WHAT YOU HAVE TO DO -> Locate every line below that contains the word "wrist" and copy it.

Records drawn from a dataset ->

================================

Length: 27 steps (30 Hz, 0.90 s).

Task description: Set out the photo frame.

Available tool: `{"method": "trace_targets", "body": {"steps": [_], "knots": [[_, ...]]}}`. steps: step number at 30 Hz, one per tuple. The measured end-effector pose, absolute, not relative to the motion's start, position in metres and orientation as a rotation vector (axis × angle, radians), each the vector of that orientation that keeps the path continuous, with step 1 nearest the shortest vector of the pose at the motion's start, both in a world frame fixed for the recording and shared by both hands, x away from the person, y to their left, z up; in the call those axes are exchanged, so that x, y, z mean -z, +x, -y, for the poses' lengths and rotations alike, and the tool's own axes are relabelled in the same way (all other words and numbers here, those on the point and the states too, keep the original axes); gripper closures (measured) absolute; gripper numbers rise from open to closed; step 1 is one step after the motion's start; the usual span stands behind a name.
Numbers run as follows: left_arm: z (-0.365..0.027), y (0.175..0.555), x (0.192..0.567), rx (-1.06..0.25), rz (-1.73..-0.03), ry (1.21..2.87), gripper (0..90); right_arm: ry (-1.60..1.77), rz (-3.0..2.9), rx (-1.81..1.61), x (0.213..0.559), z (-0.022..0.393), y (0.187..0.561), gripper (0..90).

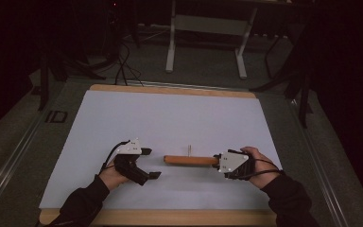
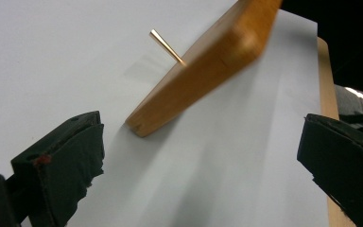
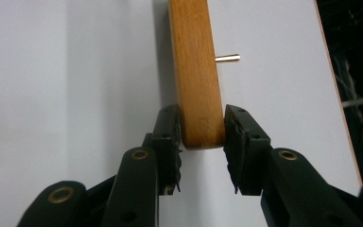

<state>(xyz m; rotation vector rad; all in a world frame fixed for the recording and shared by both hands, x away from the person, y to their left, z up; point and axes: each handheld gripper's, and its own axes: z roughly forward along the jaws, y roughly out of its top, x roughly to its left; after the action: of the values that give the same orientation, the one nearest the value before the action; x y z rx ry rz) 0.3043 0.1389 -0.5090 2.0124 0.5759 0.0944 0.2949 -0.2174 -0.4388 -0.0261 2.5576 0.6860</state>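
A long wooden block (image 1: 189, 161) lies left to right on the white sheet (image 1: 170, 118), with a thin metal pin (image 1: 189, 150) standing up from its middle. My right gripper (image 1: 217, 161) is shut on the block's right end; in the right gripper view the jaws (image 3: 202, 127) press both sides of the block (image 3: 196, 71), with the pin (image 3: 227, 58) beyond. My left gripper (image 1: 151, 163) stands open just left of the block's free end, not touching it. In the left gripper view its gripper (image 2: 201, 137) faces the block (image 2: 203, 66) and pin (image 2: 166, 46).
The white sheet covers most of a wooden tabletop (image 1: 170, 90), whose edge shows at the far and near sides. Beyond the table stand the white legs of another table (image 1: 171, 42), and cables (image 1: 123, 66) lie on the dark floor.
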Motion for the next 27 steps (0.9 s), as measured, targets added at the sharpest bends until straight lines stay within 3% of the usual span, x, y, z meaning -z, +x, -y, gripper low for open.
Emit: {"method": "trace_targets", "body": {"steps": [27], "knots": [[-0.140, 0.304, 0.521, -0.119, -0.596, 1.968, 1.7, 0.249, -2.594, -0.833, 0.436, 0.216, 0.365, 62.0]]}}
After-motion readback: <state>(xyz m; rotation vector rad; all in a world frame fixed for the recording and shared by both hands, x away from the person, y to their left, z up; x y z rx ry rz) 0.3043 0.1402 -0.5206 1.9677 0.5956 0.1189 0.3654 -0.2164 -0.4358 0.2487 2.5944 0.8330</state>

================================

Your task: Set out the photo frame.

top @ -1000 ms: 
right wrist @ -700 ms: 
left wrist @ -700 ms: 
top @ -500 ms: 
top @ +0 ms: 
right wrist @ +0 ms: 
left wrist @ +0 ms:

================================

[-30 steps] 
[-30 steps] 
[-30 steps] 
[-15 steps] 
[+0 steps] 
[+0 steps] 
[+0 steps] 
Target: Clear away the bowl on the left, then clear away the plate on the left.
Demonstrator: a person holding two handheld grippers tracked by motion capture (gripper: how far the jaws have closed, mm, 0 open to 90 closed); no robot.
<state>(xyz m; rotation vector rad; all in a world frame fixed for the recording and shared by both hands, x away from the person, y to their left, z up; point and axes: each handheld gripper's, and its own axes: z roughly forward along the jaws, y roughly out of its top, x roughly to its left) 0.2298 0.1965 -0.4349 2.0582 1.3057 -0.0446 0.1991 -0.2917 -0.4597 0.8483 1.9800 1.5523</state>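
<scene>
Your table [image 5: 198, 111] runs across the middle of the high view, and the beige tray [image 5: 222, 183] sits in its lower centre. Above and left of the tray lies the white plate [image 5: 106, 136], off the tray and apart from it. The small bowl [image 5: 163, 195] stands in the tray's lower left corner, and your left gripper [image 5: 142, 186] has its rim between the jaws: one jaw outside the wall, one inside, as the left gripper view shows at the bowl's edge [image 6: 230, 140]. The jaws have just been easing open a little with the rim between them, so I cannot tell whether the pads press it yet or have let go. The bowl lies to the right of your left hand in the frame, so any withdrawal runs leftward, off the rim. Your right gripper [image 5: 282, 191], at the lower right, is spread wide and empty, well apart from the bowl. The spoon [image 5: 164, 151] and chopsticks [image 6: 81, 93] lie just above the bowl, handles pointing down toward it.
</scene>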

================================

SOLUTION FOR THIS TASK ->
right wrist @ -700 ms: 
left wrist @ -700 ms: 
right wrist @ +0 ms: 
left wrist @ +0 ms:

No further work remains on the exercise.